High Court (India)

June 12, 2019

Additional Solicitor General Tells Madras HC That Lawyers Have No Right To Be Appointed GST Appellate Tribunal Judges


[ By Bobby Anthony ]

GST

Lawyers do not have any right to be appointed as judges of tribunals, including the GST Appellate Tribunal, unless a statute specifically provides for the same, Additional Solicitor General G Rajagopalan told the Madras High Court.

The argument was made countering a plea by the Revenue Bar Association (RBA) which had challenged Sections 109 and 110 of Chapter XVIII of the Central Goods and Services Tax (GST) Act as well as corresponding provisions in the state Act.

It was argued that the exclusion of advocates from being appointed as judges of GST Appellate Tribunals is “unconstitutional”.
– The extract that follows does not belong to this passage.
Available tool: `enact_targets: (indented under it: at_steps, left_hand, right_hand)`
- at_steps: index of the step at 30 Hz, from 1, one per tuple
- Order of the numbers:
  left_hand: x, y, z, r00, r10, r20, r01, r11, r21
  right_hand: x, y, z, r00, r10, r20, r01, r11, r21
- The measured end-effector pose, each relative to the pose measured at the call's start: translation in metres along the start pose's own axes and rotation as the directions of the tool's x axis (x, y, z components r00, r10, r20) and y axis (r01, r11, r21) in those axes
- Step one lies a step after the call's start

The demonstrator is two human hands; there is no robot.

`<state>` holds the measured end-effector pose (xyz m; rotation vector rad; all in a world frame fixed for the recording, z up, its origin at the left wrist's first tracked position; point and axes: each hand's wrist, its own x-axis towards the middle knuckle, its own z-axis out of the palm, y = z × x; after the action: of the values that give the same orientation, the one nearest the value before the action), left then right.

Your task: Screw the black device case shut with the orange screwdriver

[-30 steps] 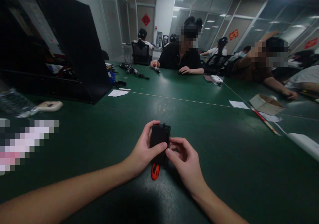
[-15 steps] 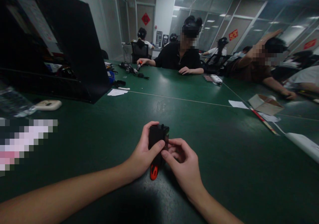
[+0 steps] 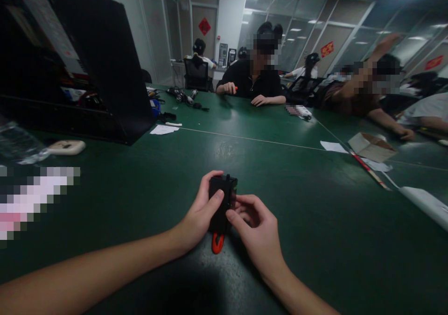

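A small black box-shaped device (image 3: 220,219) stands near the middle of the green table (image 3: 168,179), with a short black knob on top. At its near end an orange loop (image 3: 217,251) sticks out toward me. My left hand (image 3: 198,217) wraps its left side, the thumb lying across the front face and the index finger reaching over the top. With thumb and fingers, my right hand (image 3: 261,226) pinches the lower right edge. The far side of the device and some fingertips are hidden.
An open black computer case (image 3: 108,72) stands at the left, with crumpled clear plastic (image 3: 21,140) and a beige rounded object (image 3: 66,148) before it. Cables (image 3: 184,96) lie beyond. Opposite, a co-worker (image 3: 250,81) holds something orange-tipped. To the right sits a cardboard box (image 3: 367,147).
My left thumb has slid left and up across the device's face. The orange loop has turned slightly. The co-worker opposite has drawn the orange-tipped thing toward their body.
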<state>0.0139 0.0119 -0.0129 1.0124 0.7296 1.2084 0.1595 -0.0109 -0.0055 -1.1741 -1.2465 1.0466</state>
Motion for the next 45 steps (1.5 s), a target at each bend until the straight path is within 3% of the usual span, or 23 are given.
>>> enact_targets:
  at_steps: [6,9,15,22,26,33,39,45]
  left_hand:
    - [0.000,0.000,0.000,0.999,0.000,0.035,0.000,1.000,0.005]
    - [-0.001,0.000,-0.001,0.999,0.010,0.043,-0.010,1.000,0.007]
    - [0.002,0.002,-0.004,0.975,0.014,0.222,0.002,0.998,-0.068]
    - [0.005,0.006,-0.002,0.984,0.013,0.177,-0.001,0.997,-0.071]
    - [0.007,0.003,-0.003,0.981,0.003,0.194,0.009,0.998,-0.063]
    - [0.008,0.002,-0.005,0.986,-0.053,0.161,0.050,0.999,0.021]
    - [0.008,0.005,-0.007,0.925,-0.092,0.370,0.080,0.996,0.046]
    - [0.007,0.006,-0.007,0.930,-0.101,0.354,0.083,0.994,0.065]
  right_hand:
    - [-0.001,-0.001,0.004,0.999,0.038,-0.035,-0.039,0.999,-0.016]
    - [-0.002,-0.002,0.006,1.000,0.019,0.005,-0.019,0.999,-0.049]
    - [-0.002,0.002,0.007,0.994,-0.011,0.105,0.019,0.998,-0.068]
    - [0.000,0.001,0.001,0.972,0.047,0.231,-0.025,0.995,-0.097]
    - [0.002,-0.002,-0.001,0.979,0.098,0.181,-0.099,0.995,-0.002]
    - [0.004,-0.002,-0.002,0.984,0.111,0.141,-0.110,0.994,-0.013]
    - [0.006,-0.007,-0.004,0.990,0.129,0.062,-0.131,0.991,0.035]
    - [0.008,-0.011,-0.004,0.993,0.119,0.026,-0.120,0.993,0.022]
These arguments were contested by Tamil Nadu’s Additional Solicitor General G Rajagopalan who stated that a lawyer’s right to practice under Article 19 (1) (g) of the Constitution does not include the right to be appointed a judge.

He argued that unless the statute specifically provides for it, the appointment of lawyers as judges of tribunals would be illegal, adding that tribunals are constituted to perform quasi-judicial functions.

However, the Madras High Court bench hearing the argument queried whether lawyers could be excluded altogether from being considered for appointment as judges to GST tribunals.

One of the judges of the bench hearing the argument, namely Justice Manikumar, stated that there is a difference between the right to be appointed a judge and the right to be considered for appointment as a judge.

Another judge of the same bench, Justice Prasad pointed out that the exclusion of lawyers from being considered as tribunal judges is a deviation from the norm and this being the case, there should be an explanation for such a deviation.

Responding to this, Additional Solicitor General Rajagopalan stated that he would file an affidavit about the issue if the bench needed any further explanation on this aspect.

The bench emphasized that the contentious issue did not lie with the appointment of administrative members to GST tribunals, but on whether there could be a predominance of administrative members over judicial members.

The matter will be taken up after a week, when arguments are expected to be made on behalf of the Ministry of Finance and the GST Council.